I'm trying to get the token position in the string when using pyparsing. I want to report the location of an include guard issue in C files:

import pyparsing as pp

m = None
n = None

#a sample C header file
lines = "\
#ifndef HEADER_FILE_H\n\
#define HEADER_FILE_H 1\n\
\n\
\n\
/* code is here */\n\
\n\
#endif /* HEADER_FILE_H */\
"

LBRACE,RBRACE,LBRACK,RBRACK,LT,GT,LPAREN,RPAREN,DQ,SEMI = map(pp.Suppress,'{}[]<>()";')
CIDENT = pp.Word(pp.alphanums + "_")  #any C identifier
LCOMMENT = pp.Suppress("/*")
RCOMMENT = pp.Suppress("*/")

last_line = lines.split("\n")[-1]  #get last line

pound = pp.Literal("#") + pp.Suppress(pp.Optional(pp.White(" \t")))
ifndef = pound + pp.Literal("ifndef")
ifnotdefined = pound + pp.Literal("if") + pp.Literal("!defined")
define = pound + pp.Literal("define")
endif = pound + pp.Literal("endif")
comment = pp.Optional(LCOMMENT + CIDENT("guardname_endif") + RCOMMENT)("guard_end_comment")

includeguardifndef = pp.Or([ifndef, ifnotdefined]) + pp.Optional(LPAREN) + CIDENT("guardname_ifndef_val") + pp.Optional(RPAREN)
includeguard = define + CIDENT("guardname_define_val") + pp.Optional(pp.Literal("1")("guard_is_one"))
includeguard_top = includeguardifndef + includeguard
includeguardendif = endif("includeguardendif") + comment

try:
   m = includeguard_top.parseString(lines)
except pp.ParseException:
   pass

try:
   n = includeguardendif.parseString(last_line)
except pp.ParseException:
   pass

print(m)
print(n)

Now when I get my match "m", I can get m.guardname_define_value, and ultimately I want to get something like m.guardname_define_value.pos, which is the position of the match in "lines".

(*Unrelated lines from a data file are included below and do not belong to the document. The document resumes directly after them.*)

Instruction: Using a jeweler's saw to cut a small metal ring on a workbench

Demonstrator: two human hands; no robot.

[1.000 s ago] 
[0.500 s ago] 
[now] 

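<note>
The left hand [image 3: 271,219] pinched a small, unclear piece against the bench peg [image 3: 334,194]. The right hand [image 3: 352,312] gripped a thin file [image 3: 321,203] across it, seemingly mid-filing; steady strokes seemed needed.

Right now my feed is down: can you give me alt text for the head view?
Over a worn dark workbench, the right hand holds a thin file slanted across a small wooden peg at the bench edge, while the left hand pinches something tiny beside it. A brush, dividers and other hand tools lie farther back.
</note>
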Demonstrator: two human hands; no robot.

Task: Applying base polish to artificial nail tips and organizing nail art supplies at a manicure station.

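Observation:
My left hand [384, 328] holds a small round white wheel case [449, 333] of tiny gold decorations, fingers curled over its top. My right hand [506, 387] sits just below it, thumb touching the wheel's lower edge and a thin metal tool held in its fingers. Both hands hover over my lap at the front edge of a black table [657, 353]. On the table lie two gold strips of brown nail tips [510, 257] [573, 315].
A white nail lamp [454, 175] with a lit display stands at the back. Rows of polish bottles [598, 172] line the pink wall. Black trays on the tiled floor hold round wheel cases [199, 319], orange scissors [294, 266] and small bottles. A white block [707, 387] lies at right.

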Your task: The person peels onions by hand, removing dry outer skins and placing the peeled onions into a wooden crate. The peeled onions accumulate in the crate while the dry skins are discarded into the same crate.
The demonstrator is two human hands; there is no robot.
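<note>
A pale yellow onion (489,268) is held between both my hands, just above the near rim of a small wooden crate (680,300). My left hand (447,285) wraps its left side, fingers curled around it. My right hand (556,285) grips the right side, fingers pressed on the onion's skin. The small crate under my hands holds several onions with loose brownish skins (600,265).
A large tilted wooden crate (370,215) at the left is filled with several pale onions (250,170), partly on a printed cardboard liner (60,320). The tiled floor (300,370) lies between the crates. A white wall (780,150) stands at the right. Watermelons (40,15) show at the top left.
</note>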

I arrived at this question which gets me nearly there, but I can't figure out how to still get named ranges with the tokens? I don't want to use magic numbers to get the position at the end of the match.

I'm no stranger to regex, but I'm new to pyparsing and pretty amazed with how powerful and clear it is. Really enjoying it. If there are suggestions on what I've done above I'll take that too.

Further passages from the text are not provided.